Trading plan for the EUR/USD pair for the week of March 15-19. New COT (Commitments of Traders) report. The bulls persistently

EUR/USD - 24H.


After two weeks of almost a collapse of the euro/dollar pair, the bears finally took a break, which allowed the quotes to move slightly up. However, although we have repeatedly concluded that the US currency is very likely to weaken in 2021, it should be recognized that at the moment there is a clear downward trend. The pair's quotes, after failing to overcome the upper line of the Ichimoku cloud and the resistance level of 1.2225, began a strong downward movement. Fundamentally, this movement was justified by the growth in the yield of US government bonds. We are inclined to the option that before a new round of the upward trend, which will be triggered by a new 2 trillion "helicopter money" in the United States, traders decided to simply adjust the pair deeper, in particular, to buy it as cheap as possible. Thus, in technical terms, we are still looking in the direction of an upward trend. But at the same time, we would also like to remind you once again that any expectations and assumptions must be confirmed by specific technical signals. Without confirmation, all speculations about the future movement of the pair are just hypotheses. Fixing the price above the critical line will be the first signal for the formation of a new round of upward trends in the 24-hour timeframe.

COT report.


During the last reporting week (March 2-8), the EUR/USD pair fell by 200 points, which is quite a lot for it. However, in general, even taking into account such a fall, the upward trend is still visible. Thus, so far, it is still not necessary to talk about an unambiguous change in the trend to a downward one in the global plan. Recall that in recent weeks, the mood of major market players has become much more "bearish", as the total number of contracts for buying decreased by 20 thousand, and contracts for selling – increased by 30 thousand. If earlier there was a difference of three times between these figures, now it is two times with the advantage of the first. In other words, professional traders over the past 5 weeks have begun to believe less that the growth of the European currency will continue. As for the reporting week, the group of "Non-commercial" traders continued the trend of recent weeks. Major players closed 14,000 buy contracts and opened 12,000 sell contracts during this week. Thus, the net position for this group of traders increased by 26 thousand at once, and the mood of the group became much more "bearish". The latest COT reports speak almost unequivocally in favor of the fact that the market mood is changing to a downward one. The indicators also signal a very likely break in the previous trend, as the green and red lines of the first indicator continue to move towards each other. From our point of view, only one global factor can prevent this – it is the factor of new potential growth of the US money supply by $ 2 trillion.

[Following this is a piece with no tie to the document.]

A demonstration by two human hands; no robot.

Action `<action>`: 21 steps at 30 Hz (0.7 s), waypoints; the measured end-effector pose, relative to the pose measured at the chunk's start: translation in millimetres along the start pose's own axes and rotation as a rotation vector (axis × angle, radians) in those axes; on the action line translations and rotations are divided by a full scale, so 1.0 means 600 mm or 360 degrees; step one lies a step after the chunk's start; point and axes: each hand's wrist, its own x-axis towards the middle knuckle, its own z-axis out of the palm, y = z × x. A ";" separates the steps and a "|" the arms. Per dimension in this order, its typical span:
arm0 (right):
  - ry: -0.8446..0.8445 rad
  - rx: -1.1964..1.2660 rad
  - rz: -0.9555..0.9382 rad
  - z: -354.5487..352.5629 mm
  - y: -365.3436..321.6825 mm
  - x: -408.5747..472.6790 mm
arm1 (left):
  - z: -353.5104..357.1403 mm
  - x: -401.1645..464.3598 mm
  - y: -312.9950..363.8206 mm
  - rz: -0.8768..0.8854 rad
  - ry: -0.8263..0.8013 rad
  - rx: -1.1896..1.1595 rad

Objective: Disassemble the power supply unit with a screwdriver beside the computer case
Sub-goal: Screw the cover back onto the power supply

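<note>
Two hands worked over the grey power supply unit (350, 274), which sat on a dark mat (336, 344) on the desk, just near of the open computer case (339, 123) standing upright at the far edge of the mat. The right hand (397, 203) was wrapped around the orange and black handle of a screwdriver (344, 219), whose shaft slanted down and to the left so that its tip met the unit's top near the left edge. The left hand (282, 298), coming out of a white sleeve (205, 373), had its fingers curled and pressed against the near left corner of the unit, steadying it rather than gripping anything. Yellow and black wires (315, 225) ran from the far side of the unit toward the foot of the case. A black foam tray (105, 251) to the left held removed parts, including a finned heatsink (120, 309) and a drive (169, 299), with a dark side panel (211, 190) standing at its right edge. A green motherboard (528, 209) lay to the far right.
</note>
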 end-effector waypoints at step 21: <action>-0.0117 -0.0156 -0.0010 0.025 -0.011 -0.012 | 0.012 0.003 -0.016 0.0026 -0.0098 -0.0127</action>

This week, there were many interesting fundamental and macroeconomic events. Most of the time, market participants continued to track the yield of American treasuries, and only by the end of the week, interest in this indicator decreased. At the very beginning of the week, the eurozone published a GDP indicator that was slightly higher than the previous estimate, and in the middle of the week, the results of the next ECB meeting were summed up, during which it was decided to accelerate the purchase of assets from the open market under the PEPP program. There were no important speeches this week, but in general, the "foundation" and "macroeconomics" had a very indirect impact on the movement of the currency pair. We still cannot conclude that traders are now trading based on one or two factors that, as they say, lie on the surface. Take at least the factor of the yield of 10-year treasuries, which rose again on Friday and exceeded the previous high, amounting to 1.623%. The US dollar rose in price yesterday in the European trading session, and in the US – it was cheaper, although a couple of days ago, it grew in all trading sessions and the markets wonderfully explained this by the growth in the yield of treasuries. In general, now it is worth paying attention to all the factors and looking for technical confirmation of them.

Trading plan for the week of March 15-19:

1) On the 24-hour timeframe, the whole technical picture is confused. The pair could have started a new round of the upward trend from the 50.0% Fibonacci level that was reached a couple of weeks ago, but instead decided to complicate the correction trend that began earlier this year. Thus, formally, there is now just a downward trend, so it is recommended to consider buy orders not earlier than overcoming the critical Kijun-sen line. On the lower timeframes, it is allowed to consider the upward trends earlier.

2) In fact, we can now conclude that a downward trend has begun. However, there are a lot of factors that can now influence the exchange rate formation of the euro/dollar pair, and many of them speak of opposite directions of movement. Thus, it is recommended to trade downwards now, using lower timeframes, because there is a clear trend. But it should be remembered that from a fundamental point of view, the probability of a new and strong fall in the US currency in 2021 is high.

Explanation of illustrations:

Price levels of support and resistance (resistance/support) – target levels when opening purchases or sales. You can place Take Profit levels near them.

Ichimoku indicators, Bollinger Bands, MACD.

Support and resistance areas – areas from which the price has repeatedly bounced before.

Indicator 1 on the COT charts – the net position size of each category of traders.

Indicator 2 on the COT charts – the net position size for the "Non-commercial" group.